[
https://issues.apache.org/jira/browse/CASSANDRA-7438?page=com.atlassian.jira.plugin.system.issuetabpanels:comment-tabpanel&focusedCommentId=14239729#comment-14239729
]
Ariel Weisberg commented on CASSANDRA-7438:
-------------------------------------------
Lot's of cool stuff here Robert.
Unit test wise there is a lot of code that is only covered indirectly or not at
all and the behaviors are not checked for explicitly. I don't think it makes
sense to include code that doesn't doesn't have a unit test claiming it does
what is says it does. The various input/output streams, buffering, and
compression all need units tests. Uns.java needs a unit test for pretty much
every method as well as the validation functionality. HashEntry has a bunch of
uncovered functions. For me the lack of test coverage is the biggest barrier.
What I am reacting to is that the tests are black box and miss things.
OffHeapMap containsEntry has no tests. removeEntry has untested code.
removeLink still has untested code. There is untested histogram stuff,
deserializeEntry, serializeEntry. HashEntry classes have untested functions.
HashEntries has many predicates that are untested.
Having a unit test that fuzzes against a parallel implementation at the same
time using a different LRU map implementation would be great for a black box
test.
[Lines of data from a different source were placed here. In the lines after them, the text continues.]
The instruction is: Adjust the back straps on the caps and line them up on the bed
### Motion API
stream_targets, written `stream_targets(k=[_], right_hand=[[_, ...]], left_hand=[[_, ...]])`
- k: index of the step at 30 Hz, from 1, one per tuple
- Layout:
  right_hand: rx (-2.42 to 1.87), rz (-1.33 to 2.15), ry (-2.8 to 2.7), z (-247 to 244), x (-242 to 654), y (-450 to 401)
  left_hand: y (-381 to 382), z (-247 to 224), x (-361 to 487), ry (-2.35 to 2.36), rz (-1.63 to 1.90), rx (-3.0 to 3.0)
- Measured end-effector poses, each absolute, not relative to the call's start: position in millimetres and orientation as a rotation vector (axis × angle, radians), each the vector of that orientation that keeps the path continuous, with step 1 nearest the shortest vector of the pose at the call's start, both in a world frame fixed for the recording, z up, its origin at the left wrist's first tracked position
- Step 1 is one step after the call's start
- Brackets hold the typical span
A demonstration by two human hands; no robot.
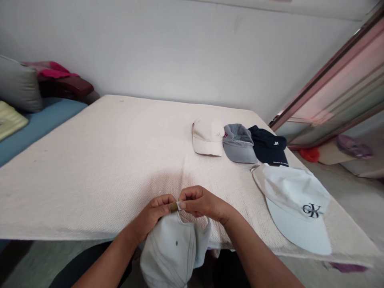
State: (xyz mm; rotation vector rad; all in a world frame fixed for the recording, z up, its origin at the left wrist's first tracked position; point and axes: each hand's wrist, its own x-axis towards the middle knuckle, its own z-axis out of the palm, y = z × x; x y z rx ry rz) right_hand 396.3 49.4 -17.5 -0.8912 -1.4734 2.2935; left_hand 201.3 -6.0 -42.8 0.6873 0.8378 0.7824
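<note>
A pale grey-green cap (pixel 171 250) hangs at the table's front edge, its back opening facing up. My left hand (pixel 156 210) is closed on the strap at the cap's back, beside an olive-brown piece. Fingers and thumb of my right hand (pixel 199 202) pinch the strap's small whitish end, close against the left fingertips. On the right side of the table lie a cream cap (pixel 207 137), a grey cap (pixel 239 144), a navy cap (pixel 268 146) and a large white cap with a dark logo (pixel 297 204).
A cream textured cloth covers the table (pixel 90 168). Behind it stands a pale wall. At the left are a blue seat (pixel 57 114) and a grey cushion (pixel 19 84). A framed glass panel (pixel 336 96) and a red item (pixel 309 155) are at the right.
</note>
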Motion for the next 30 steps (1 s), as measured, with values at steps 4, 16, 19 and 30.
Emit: stream_targets(k=[4,16,19,30], right_hand=[[-0.837,2.312,-1.525,-17.1,398.1,49.3],[-0.841,2.333,-1.421,-21.2,395.4,48.7],[-0.8,2.375,-1.381,-18.0,395.5,48.5],[-0.589,2.443,-1.386,-17.7,391.6,47.5]], left_hand=[[-6.4,-41.9,202.3,0.869,0.77,0.72],[-4.8,-39.1,202.4,0.886,0.753,0.725],[-5.7,-38.4,202.7,0.853,0.764,0.672],[-7.1,-36.4,204.6,0.754,0.738,0.658]])
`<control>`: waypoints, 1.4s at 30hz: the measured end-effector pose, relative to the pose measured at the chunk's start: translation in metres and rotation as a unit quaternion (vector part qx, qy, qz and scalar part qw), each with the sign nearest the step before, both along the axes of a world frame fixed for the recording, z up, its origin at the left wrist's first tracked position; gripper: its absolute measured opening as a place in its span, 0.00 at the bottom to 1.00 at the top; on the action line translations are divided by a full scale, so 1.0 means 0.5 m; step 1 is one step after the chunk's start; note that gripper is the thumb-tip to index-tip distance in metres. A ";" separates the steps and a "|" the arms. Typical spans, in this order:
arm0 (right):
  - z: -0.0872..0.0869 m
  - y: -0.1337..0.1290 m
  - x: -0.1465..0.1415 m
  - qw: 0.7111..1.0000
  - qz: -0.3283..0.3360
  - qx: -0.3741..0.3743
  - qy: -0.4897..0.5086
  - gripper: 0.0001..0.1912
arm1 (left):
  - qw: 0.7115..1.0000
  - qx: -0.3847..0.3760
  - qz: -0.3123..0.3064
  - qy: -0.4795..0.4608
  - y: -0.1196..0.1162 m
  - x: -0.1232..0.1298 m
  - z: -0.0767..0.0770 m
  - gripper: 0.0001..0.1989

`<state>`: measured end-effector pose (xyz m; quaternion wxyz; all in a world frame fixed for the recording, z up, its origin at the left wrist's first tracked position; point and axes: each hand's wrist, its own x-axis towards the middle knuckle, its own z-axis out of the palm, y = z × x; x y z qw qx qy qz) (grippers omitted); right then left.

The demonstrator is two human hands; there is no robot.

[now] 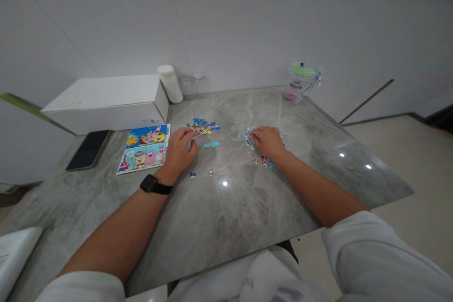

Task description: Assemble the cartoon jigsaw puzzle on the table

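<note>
My left hand [179,151], with a black watch [150,183] on its wrist, is open at the near left edge of a pile of blue and yellow jigsaw pieces [203,126]. Its thumb and forefinger are apart. Right of it lies a short joined strip of light blue pieces [211,145]. A dark blue piece [193,175] and a pale piece [211,171] lie singly nearer me. My right hand [268,141] is over a second, spread-out group of pieces [264,161], fingers bent together and pointing down. What its fingertips hold is too small to make out.
Left of my left hand lies a cartoon picture sheet [145,155], then a phone [89,150]. Behind stand a white box [106,99], a white bottle [170,84] and clear glasses [198,86]. A plastic-wrapped cup [300,83] stands at the back right. Papers [17,255] lie near left.
</note>
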<state>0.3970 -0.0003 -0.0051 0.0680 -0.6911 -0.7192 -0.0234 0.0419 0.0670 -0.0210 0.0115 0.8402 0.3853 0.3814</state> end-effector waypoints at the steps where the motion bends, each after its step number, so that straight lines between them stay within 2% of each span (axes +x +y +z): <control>1: 0.006 0.006 0.000 1.000 0.000 -0.007 -0.001 0.17 | 1.000 0.002 0.001 -0.002 0.000 0.000 0.001 0.15; 8: 0.040 0.059 -0.013 0.997 0.013 -0.077 -0.004 0.16 | 1.000 0.006 -0.016 0.008 -0.003 0.003 0.002 0.15; 16: 0.052 0.094 -0.029 0.988 -0.002 -0.148 -0.046 0.13 | 0.999 -0.004 -0.037 0.021 0.000 0.004 -0.003 0.14; 21: 0.059 0.122 -0.028 0.979 -0.023 -0.194 -0.052 0.16 | 0.998 -0.009 -0.058 0.030 -0.004 0.006 0.000 0.12; 24: 0.069 0.134 -0.031 0.976 -0.006 -0.213 -0.052 0.15 | 0.997 -0.007 -0.060 0.038 -0.001 0.006 -0.002 0.13; 27: 0.090 0.144 -0.034 0.979 0.015 -0.201 -0.039 0.12 | 0.996 -0.013 -0.076 0.048 0.001 0.007 -0.005 0.13; 31: 0.132 0.154 -0.054 0.977 0.066 -0.201 0.034 0.10 | 0.990 -0.039 -0.107 0.088 -0.003 0.011 -0.002 0.14; 34: 0.146 0.158 -0.090 0.975 0.101 -0.174 0.090 0.11 | 0.985 -0.051 -0.124 0.107 -0.010 0.014 0.002 0.15; 37: 0.126 0.159 -0.133 0.968 0.128 -0.166 0.140 0.11 | 0.981 -0.061 -0.136 0.124 -0.014 0.015 0.002 0.15; 42: 0.053 0.157 -0.181 0.963 0.139 -0.177 0.150 0.09 | 0.976 -0.074 -0.138 0.152 -0.017 0.015 -0.002 0.14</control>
You can stripe the other implementation the same way so that the eviction
matches.
One of my previous comments was that SegmentCacheImpl duplicates reference
counting code from OffHeapMap and should just delegate. It ends up doing that
anyways.
I would really like to see the cleanup/eviction code go away. If inserting an
entry would blow capacity remove entries until it doesn't. I don't see a reason
to monkey with thresholds.
At some point the existing C* cache interface needs to gel with your work.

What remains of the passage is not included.